--- RECORDED INFORMATION Enclosed Below ---

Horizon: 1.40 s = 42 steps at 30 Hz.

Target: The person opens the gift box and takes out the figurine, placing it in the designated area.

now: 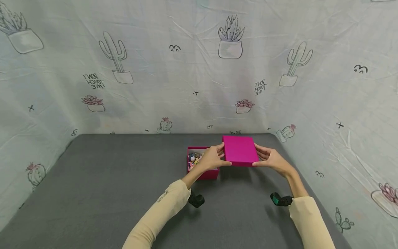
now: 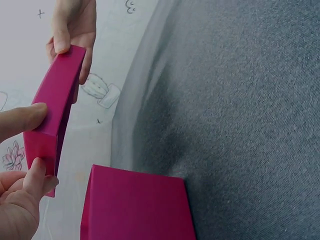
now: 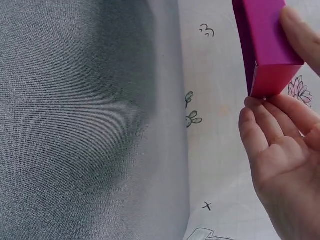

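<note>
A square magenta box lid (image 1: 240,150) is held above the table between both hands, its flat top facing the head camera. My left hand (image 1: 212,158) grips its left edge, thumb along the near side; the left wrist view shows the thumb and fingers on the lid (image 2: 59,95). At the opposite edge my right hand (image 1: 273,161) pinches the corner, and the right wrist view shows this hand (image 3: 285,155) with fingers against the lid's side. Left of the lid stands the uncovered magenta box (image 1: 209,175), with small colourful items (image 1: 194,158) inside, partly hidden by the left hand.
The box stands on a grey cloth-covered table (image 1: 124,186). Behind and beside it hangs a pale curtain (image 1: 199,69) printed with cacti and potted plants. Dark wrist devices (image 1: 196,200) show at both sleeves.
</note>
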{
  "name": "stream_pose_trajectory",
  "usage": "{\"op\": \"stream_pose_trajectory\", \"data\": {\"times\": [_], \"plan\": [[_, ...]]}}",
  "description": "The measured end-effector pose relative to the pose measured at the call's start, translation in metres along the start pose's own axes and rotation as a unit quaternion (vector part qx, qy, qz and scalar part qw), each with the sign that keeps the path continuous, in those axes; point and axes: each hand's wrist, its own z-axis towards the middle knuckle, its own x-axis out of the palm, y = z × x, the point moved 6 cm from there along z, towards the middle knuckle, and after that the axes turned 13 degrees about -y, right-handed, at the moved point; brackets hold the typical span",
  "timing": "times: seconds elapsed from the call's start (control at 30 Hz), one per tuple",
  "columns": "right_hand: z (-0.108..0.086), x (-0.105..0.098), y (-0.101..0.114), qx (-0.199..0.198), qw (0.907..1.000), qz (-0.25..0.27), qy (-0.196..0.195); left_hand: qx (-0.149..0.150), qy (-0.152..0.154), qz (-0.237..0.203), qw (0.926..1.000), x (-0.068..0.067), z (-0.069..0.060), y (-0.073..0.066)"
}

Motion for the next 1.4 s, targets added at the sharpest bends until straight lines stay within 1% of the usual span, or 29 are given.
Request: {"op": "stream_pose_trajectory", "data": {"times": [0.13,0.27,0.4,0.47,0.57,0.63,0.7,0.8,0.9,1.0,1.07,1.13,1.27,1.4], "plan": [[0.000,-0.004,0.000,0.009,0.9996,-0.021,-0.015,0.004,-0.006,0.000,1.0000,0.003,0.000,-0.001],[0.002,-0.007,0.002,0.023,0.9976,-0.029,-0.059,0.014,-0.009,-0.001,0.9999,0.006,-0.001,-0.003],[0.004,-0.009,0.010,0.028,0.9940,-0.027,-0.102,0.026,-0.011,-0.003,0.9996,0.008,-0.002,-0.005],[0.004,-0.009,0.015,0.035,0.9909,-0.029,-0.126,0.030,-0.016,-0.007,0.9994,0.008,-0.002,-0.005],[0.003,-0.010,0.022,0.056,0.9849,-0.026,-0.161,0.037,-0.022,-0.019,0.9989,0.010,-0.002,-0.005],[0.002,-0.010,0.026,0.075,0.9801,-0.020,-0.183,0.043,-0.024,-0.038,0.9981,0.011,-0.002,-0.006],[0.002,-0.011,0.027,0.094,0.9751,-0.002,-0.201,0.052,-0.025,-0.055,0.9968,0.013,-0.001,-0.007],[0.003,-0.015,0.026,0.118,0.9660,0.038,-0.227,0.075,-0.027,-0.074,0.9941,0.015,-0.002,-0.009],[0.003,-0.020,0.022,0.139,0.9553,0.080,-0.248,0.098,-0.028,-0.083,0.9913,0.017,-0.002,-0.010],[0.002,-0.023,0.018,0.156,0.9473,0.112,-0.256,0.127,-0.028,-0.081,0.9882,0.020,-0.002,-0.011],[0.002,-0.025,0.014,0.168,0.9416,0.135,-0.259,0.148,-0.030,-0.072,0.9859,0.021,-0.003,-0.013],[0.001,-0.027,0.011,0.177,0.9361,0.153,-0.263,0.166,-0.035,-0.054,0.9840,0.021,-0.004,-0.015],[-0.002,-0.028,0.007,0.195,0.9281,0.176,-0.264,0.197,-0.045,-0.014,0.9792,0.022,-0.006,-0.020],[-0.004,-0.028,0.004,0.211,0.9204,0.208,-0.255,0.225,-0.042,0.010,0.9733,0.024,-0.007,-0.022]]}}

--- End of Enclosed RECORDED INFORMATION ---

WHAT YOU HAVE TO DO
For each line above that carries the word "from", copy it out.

WRITTEN SOLUTION
  "description": "The measured end-effector pose relative to the pose measured at the call's start, translation in metres along the start pose's own axes and rotation as a unit quaternion (vector part qx, qy, qz and scalar part qw), each with the sign that keeps the path continuous, in those axes; point and axes: each hand's wrist, its own z-axis towards the middle knuckle, its own x-axis out of the palm, y = z × x, the point moved 6 cm from there along z, towards the middle knuckle, and after that the axes turned 13 degrees about -y, right-handed, at the moved point; brackets hold the typical span",
  "timing": "times: seconds elapsed from the call's start (control at 30 Hz), one per tuple",

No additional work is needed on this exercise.